Most (or all) of these practices are eschewed by the Natural Wine proponents. Though there really isn’t a concise, agreed upon definition of what constitutes a Natural Wine, the dogma seems to be: nothing added, nothing taken away. Of course, Geek agrees that using laboratory yeasts, adding tannin, acidity, and SO2 to wine, and using reverse osmosis, must concentrators, centrifuges, and micro-oxygenation are forms of manipulation, but…Chaptalization* (adding sugar to the must in vintages where the grapes did not achieve adequate ripeness on their own)? What about taking the (bitter) stems out before fermentation? How about oak barrels: aren’t they flavoring the wine? Further, the most fervent dogmatists of Natural Wine fans feel that wines should only be hand-harvested, pumps should not be used, and of course, one can never irrigate.
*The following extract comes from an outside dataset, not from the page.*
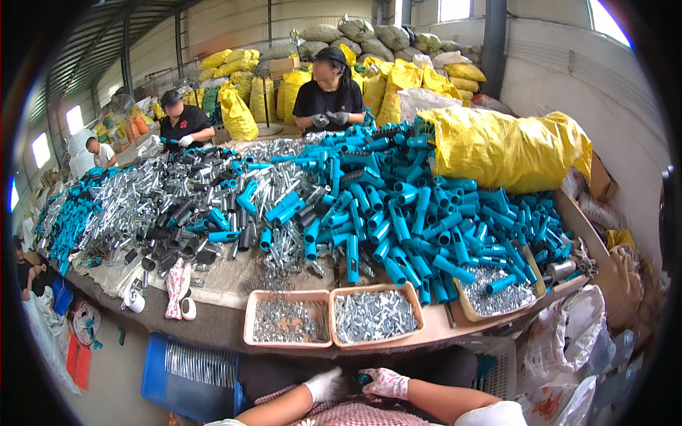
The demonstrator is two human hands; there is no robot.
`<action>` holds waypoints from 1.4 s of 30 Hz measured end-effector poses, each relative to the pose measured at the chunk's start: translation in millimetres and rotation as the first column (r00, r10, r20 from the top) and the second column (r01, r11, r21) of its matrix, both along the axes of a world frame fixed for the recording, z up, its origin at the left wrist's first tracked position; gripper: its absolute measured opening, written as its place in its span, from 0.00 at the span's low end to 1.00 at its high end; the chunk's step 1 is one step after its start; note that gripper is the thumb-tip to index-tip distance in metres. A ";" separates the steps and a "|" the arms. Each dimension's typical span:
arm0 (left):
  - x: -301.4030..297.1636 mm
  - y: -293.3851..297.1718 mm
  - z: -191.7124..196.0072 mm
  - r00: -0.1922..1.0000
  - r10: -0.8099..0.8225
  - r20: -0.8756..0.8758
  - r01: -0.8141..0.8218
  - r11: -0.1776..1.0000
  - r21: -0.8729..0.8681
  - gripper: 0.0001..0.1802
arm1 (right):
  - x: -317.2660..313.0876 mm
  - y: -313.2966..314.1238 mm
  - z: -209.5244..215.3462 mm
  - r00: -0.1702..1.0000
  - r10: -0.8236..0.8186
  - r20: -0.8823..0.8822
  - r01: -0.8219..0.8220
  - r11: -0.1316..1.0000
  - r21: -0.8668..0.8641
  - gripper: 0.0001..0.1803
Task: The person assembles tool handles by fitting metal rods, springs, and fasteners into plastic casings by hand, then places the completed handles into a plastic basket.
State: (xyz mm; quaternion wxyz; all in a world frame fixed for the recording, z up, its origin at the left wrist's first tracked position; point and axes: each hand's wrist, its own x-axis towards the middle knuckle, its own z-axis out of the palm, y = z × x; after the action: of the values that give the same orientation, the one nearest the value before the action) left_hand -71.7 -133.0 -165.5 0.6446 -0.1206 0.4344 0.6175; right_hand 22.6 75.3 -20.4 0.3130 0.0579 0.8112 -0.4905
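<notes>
Checked pinkish cloth garment (359,415) lies nearest. White-gloved left hand (325,385): curled, contents unclear; red-and-white-gloved right hand (388,383): narrowed around small teal piece (365,379).

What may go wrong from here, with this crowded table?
The high pile of teal plastic tubes might slide into the rightmost beige rectangular plastic tray of silvery metal pieces; one tube already lies there. The middle beige rectangular plastic tray, near the front edge of the grey-brown cloth-covered table, could perhaps spill if bumped.
</notes>
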 end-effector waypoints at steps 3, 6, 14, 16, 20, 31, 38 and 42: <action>3.3 8.2 26.3 0.885 0.384 0.262 -0.296 0.900 -0.320 0.37 | 23.2 8.7 71.0 0.868 0.471 -0.157 -0.411 0.859 0.305 0.42; -3.3 16.0 34.0 0.810 0.510 0.291 -0.450 0.857 -0.250 0.30 | 43.8 21.6 114.3 0.690 0.708 -0.152 -0.568 0.659 0.493 0.46; 35.5 46.3 182.0 0.657 0.752 0.048 -0.734 0.624 0.267 0.20 | 152.2 53.4 1.6 0.499 -0.025 0.866 0.855 -0.147 -0.497 0.21; 53.9 43.7 233.3 0.724 0.565 -0.395 -0.366 0.800 0.475 0.23 | 182.8 38.5 -35.7 0.425 -0.294 0.856 0.905 0.112 -0.410 0.26; 51.6 79.2 229.0 0.582 0.486 -0.652 0.106 0.750 0.653 0.23 | 146.7 29.9 7.6 0.651 -0.394 0.649 0.755 0.248 -0.607 0.24; 45.1 166.7 315.4 0.176 0.501 -0.848 0.256 0.808 0.530 0.28 | 197.7 87.5 41.1 0.765 -0.643 -0.040 0.553 0.687 -0.473 0.51; 112.9 232.0 306.1 -0.282 0.101 -0.954 0.683 0.720 -0.126 0.51 | 309.6 124.2 -4.9 0.287 -0.957 0.047 0.946 0.275 -0.171 0.33; 106.0 236.4 288.2 -0.378 -0.055 -0.924 0.739 0.583 -0.336 0.33 | 372.1 176.0 -59.4 -0.005 -0.999 0.036 1.000 -0.004 0.025 0.28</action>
State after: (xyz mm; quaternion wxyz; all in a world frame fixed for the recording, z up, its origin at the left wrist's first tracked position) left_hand 34.2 103.4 122.8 0.2790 0.7118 0.5942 0.2499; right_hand 394.7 251.3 -79.8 -0.1093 0.6249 0.5224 -0.5698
Most Natural Wine proponents we’ve talked to or read (lots of Natural Wine bloggers out there—Alice Feiring being their spiritual leader) are attracted by the philosophy of Natural Wine, as opposed to the taste of Natural Wines. They think it is the right ethical choice (not sure what ethos cold stabilization violates), as well as being a more authentic representation of this gift of nature. One missive we read declared that these un-retouched Natural Wines are how wines were made in ancient times…which implies a higher standard (apparently said writer does not know that these ancient societies used sulfur, pine resin, and sometimes added seawater to their wines).

 As stated in the first paragraph, who wouldn’t want to consume a more natural product, everything else being equal. But there is the crux of the debate: everything else isn’t equal. Many (most?) Natural Wines simply don’t taste good—not to Wine Geek, nor to most of Geeks wine loving associates (be they trade or consumers). For sure we have had a few really good wines that are Natural (wines made by Mt Etna’s Frank Cornelissen spring to mind). But the reality is that some minimal intervention/manipulation/decisions are required to make a sound wine (by most people’s standards). Let’s talk just SO2—the cause celeb of the Naturalists. Grapes are a fruit, and fruit starts to oxidize & spoil soon after it is picked (picture a slice of apple on your kitchen counter—it turns brown in 20 minutes); SO2 protects the fruit from this spoilage while the winemaking process proceeds. And the amount that most premium wineries use is incredibly small and not harmful in the least to the vast majority of consumers; there are typically way more sulfites in jams & jellies. By not using SO2, most winemakers are essentially using spoiled fruit (or at least starting to spoil fruit). Probably why the mantra of nothing added, nothing taken away is more accurately stated as: nothing added, nothing taken away…a touch of sulfur if needed (we actually read this revised version of the mantra written by none other than Alice Feiring herself). And in case the reader is not aware, grape wines ALL contain some sulfites: small amounts are naturally created during fermentation! Sulfur and filtration are also helpful in making sure wines don’t start re-fermenting once bottled (a small amount of residual sugar might make this happen), and to make sure the wines aren’t cloudy (many natural wines are cloudy/hazy).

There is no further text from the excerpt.